Friday, April 10, 2015

Hell's Kitchen, Part Two

The apartment in which Baba and Zada reside in Hell’s Kitchen, their sanctuary from 1938 Poland alternating for Baba with Miami Beach and upstate New York according to the season, takes up an entire floor through, has both a front and back door and in addition to the aforementioned zillion little rooms contains two never-used fireplaces and two bathrooms. Outside Baba's bedroom window a pink neon sign flashes the word "wine" like mad from the liquor store below, and the bed pillows are plump and silken soft with feathers. The huge table in the front room is filled with small, etched wine glasses with gold rims that sit in tiny, matching saucers, a silver chalice, delicate china, polished candlesticks, and a dazzling, embossed white-on-white tablecloth.  There is a clump of large, aggressive-looking, shiny leaves sprouting from a gigantic rubber plant and a cluster of spiffed up children, loud, fast-talking husbands and wives, cousins and great aunts, all firing off in a couple of languages.

The room is crowded and noisy. The six brothers when bunched together are like a bouquet of unruly, assertive weeds-  they also are opinionated, stubborn, funny and charming pranksters and they all like to flirt and kibbitz. They particularly enjoy labeling themselves and each other for the amusement of the kids and others young at heart as the "rich" uncle, the "smart" uncle, the handsomest, the luckiest, the stupidest and so on.  A few of the uncles are amateur sultans with second and possibly third "wives" stashed away in hidden corners around the city and they've had lots of practice being lovable.

As the Passover story gets underway after the "brucha" or prayer, there are murmurs and surreptitious attempts at conversation and other forms of heresy at the far end of the table, mainly from the women, who are loudly shushed by Zada Jake, aka "the boss" who in turn is backed up by his toady son Sol/Shlomo/Shloimele which in turn causes the other brothers to barely stifle their snickers. The previously pristine table is slowly becoming a weird collage of crumbled matzoh, horse radish splotches and red wine stains with the errant stalk of green celery thrown across it for contrast.

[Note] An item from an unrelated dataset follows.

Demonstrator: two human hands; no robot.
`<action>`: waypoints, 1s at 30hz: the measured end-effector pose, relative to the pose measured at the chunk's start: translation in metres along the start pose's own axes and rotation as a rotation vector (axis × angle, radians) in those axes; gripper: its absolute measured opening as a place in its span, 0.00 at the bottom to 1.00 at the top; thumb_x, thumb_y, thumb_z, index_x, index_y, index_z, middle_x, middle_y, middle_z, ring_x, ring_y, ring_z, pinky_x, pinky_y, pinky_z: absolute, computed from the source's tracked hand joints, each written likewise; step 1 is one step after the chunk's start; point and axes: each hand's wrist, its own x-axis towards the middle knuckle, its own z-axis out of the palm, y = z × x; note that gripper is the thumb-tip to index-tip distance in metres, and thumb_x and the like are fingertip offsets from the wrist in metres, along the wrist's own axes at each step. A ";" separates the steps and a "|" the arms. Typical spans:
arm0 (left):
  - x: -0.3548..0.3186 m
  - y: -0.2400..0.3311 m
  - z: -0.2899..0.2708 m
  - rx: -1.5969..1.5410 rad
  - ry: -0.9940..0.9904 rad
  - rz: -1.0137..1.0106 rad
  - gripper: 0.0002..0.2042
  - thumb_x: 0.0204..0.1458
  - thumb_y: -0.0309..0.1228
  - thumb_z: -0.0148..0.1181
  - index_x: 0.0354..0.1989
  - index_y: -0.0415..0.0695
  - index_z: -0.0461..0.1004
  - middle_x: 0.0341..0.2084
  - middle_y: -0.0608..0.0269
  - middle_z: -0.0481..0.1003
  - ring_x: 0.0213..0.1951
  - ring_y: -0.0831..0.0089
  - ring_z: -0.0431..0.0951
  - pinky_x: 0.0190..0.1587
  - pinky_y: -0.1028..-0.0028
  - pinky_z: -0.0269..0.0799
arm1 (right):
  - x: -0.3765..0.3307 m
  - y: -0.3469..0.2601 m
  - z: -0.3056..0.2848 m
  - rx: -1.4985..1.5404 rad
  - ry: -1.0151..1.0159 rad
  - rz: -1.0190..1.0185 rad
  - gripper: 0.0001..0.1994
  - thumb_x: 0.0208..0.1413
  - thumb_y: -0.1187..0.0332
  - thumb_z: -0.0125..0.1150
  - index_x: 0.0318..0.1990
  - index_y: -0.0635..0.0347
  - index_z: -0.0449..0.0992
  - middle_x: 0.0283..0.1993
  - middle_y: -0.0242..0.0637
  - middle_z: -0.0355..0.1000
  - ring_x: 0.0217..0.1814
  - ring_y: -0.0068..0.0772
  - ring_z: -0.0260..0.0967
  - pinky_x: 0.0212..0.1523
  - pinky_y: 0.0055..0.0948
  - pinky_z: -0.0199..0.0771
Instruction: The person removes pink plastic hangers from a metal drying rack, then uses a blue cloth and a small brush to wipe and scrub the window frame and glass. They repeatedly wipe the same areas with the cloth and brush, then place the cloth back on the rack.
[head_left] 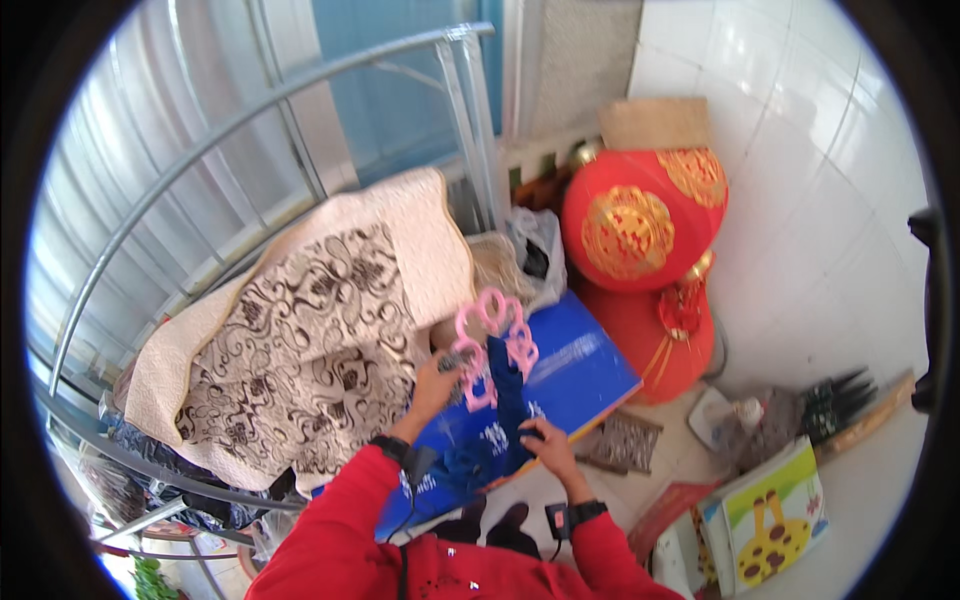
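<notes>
The biggest thing in the view was the patterned quilt (320, 340), cream with dark brown swirls, which lay draped over a curved metal rail (250, 110). I take this quilt as the landmark. To the right of the quilt stood two red lanterns (640, 220) with gold ornaments, one above the other, against a white tiled wall (830, 200). Just beside the lower right edge of the quilt lay a blue flat box (580, 365), tilted.

In front of the blue flat box, right of the quilt, was a pink plastic hanger (495, 345) with looped hooks, and from it hung a dark blue garment (500, 420). The left hand (435, 380) was closed on the left part of the pink plastic hanger, next to the quilt's edge. The right hand (545, 445) pinched the lower part of the dark blue garment, further from the quilt, with the fingers narrow on the cloth.

In my judgement, the step was the fitting of the garment with the hanger. To do it well, the left hand should keep the hanger level and firm, so that the loops do not twist. The right hand should pull the cloth gently downward and smooth, not sideways, otherwise it could slip from the clips. I could not tell how the cloth was fixed to the hanger, because the folds hid it.
</notes>
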 end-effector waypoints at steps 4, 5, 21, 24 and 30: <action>-0.023 0.009 0.000 -0.142 -0.072 -0.037 0.09 0.46 0.26 0.61 0.35 0.37 0.74 0.23 0.62 0.75 0.27 0.78 0.72 0.33 0.75 0.70 | -0.039 0.010 -0.027 0.403 0.139 0.229 0.09 0.52 0.77 0.58 0.42 0.58 0.72 0.33 0.23 0.68 0.35 0.15 0.64 0.36 0.16 0.65; -0.022 0.015 0.001 -0.201 -0.074 0.002 0.08 0.47 0.25 0.61 0.35 0.37 0.74 0.23 0.64 0.75 0.27 0.80 0.71 0.32 0.76 0.69 | -0.044 0.013 -0.032 0.444 0.186 0.236 0.09 0.52 0.77 0.58 0.42 0.58 0.72 0.33 0.23 0.67 0.35 0.15 0.63 0.36 0.16 0.65; 0.061 0.186 -0.050 -0.557 0.028 0.234 0.06 0.53 0.22 0.56 0.38 0.36 0.73 0.30 0.65 0.77 0.31 0.82 0.73 0.36 0.82 0.69 | -0.052 0.032 -0.028 0.437 0.331 0.334 0.10 0.52 0.78 0.58 0.43 0.60 0.73 0.36 0.26 0.70 0.38 0.18 0.65 0.40 0.18 0.65; 0.087 0.206 -0.060 -0.580 0.067 0.320 0.05 0.53 0.23 0.57 0.38 0.37 0.74 0.30 0.65 0.77 0.31 0.82 0.73 0.36 0.81 0.69 | -0.052 0.033 -0.028 0.445 0.329 0.353 0.09 0.52 0.78 0.58 0.42 0.60 0.73 0.35 0.26 0.70 0.38 0.18 0.66 0.41 0.19 0.65; 0.127 0.233 -0.064 -0.717 0.109 0.361 0.03 0.52 0.22 0.58 0.35 0.38 0.74 0.28 0.65 0.76 0.28 0.80 0.74 0.31 0.79 0.71 | -0.055 0.043 -0.029 0.382 0.300 0.339 0.10 0.52 0.77 0.58 0.42 0.60 0.74 0.36 0.27 0.71 0.39 0.20 0.67 0.42 0.20 0.66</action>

Later on in the course of the reading the uncles suddenly will point the children's attention to an open front door as they shake the table from underneath to simulate Elijah’s ghost, then quickly drain the prophet’s filled cup unseen in their annual and futile attempt to scare the daylights out of the more gullible of the kids. When Baba finally serves up the fish after an endless droning of every word of the Hagaddah by Zada at his customary breakneck speed, she leaves the head in tact, eye vacantly gazing back up at the Seder guests.  It is her personal revenge for having to cook for the son's wives. 

Zada keeps half a Pall Mall tucked behind his ear, has an observant, aqua stare and looks like a bald eagle quietly biding his time. Baba has darker blue eyes, dark hair, high cheekbones, leathery Florida skin from way too many unblocked winters, and a raspy voice from chronic bronchitis; she appears tortured but in actuality is kvelling - basking in unmitigated, earned glory- while regarding her sextet of glorious male progeny; she compulsively twists an already ravaged mulch of Kleenex in her hands to dab those cerulean orbs. At the end, after all the matzoh sandwiches, the soup, the matzoh snacks, the turkey, the matzoh crumbling, the compote, and the endless talk stretching into the wee hours, the uncles are drunkenly singsonging about some lost lambs.


1 comment:

  1. Ah yes, the compote! Wonderful Storyweaver, all the perfect touches!